A sumptuous and poetic love letter to The Black Country.
This is Susy Wall’s second album after 2024’s “The Spaces in Between”. Wall has lived in the Black Country for 25 years, and the album, funded by an Arts Council grant and Crowdfunder, was conceived as “a celebration of the creativity, landscapes and people of the Black Country”. It has to be said that it does this so well – the album is incredibly evocative of that part of the country and its heritage.
It is folk music, centred on Wall’s strong, beautiful vocals. Many tracks have folk guitar picking or strumming at the forefront, while others are led by piano. However, Wall and producer Chris Pepper, who she pays tribute to, have arranged the songs with low-key instruments such as the mellotron, pedal steel, Hammond organ and clarinet filling in behind to give a fuller sound, which works very well. It is a delight to listen to. Wall plays the guitar and piano, while various woodwind instruments are provided by Gustav Ljunggren. John Parker is on double bass, and Aaron Catlow plays fiddle. Pepper seems to be a talented multi-instrumentalist, playing a huge range of instruments on the album.
The Black Country stamp is seen most clearly on two spoken interludes. In the atmospheric autumnal opening track, ‘Black Lights’, poet Martin Kennedy Yates recites his poem ‘A Black Country Psalm’ in a gentle local accent. It starts with “Out of the dark light can come dawning, yet we fear the blackness will overwhelm us” and uses the idea of dawn after night and sun after rainstorms to make a plea to be strong in dark times because there are better times ahead. The accent is heard again in ‘Blue’, where poet Claire Tedstone recites her poem to musical backing. Here she is alive to the colours of a Black Country industrial landscape; the poem starts with “Below the bridge the canal cuts a ribbon of impossible blue through the grey” and later there is “Then, bursting through towpath cracks you spot the resilient blue of forget-me-not”.
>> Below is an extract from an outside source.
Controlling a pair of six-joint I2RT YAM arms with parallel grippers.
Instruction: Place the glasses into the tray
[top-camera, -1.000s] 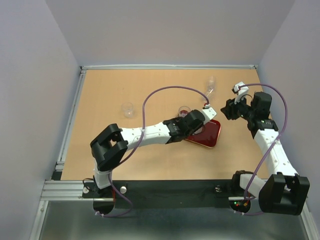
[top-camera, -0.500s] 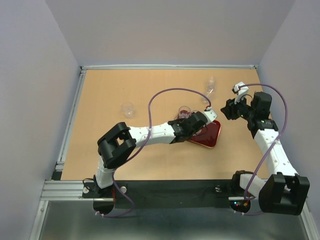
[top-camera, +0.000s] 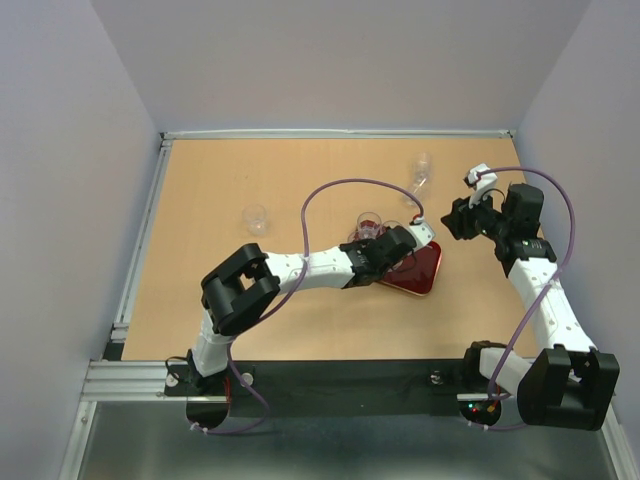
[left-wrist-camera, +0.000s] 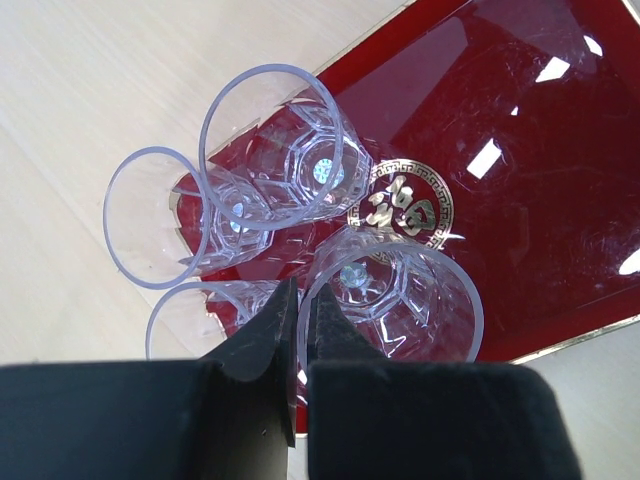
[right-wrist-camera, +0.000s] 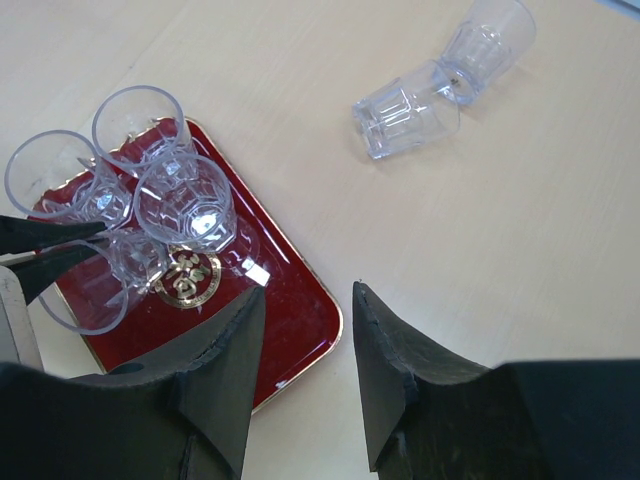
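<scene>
At the bottom centre of the left wrist view, the left gripper is pinching the wall of the held glass, one finger inside its mouth and one outside. Over the last second this arm has been stretching further right in the top view, so the glass is now sitting over the tray beside the gold emblem; whether it is resting down is not showing. A fourth glass is arriving, and letting go is probably coming next. Three other glasses are crowding the fingers, risking a knock. The right gripper is hanging spread and empty. Two tipped glasses are lying at upper right, and a lone glass is standing far left on the table
</scene>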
The second track, ‘Glasshouse Bridge’, was inspired by local poet Liz Berry and is about love and loss. However, the title has a link to the glass industry, which was at the heart of the local economy in earlier times. This industry also later influences ‘Trick Of The Light’. It is followed by the evocative ‘Last Meadow’ about a local beauty spot under threat. Here, there is the sensuous delight in nature that you can get in roots music, and which is a thread through the album: “Feel the earth beneath my feet/ Ancient turf, so dark and sweet/ Hawthorns Jewel hiding there/ Dandelions laced through my hair”.
Local characters influence some songs. ‘Home Child’ is about children from the area sent to live in Canada in the first part of the twentieth century. The waltz-lullaby ‘Cosy, Warm and Lovely’ recalls the words said to Walls’ Black Country husband by his mum when she tucked him up. You can just imagine it.
Things get more personal on the traditional folk, with fiddle, of ‘Dereliction’, about a passionate love, and on ‘Leaving’, which seems to be about the sadness of a daughter leaving home. Interestingly, ‘Dereliction’ uses guitar tuning commonly used by local heroes Led Zep, for example, on their track ‘Kashmir’. The album finishes very well on a positive note with the stirring ‘Let The Light In’ with its words “be grateful for the life that we live today”.
The words, which convey the Black Country so lovingly, strongly and vividly, and the beautiful music and singing make this a powerful and memorable record.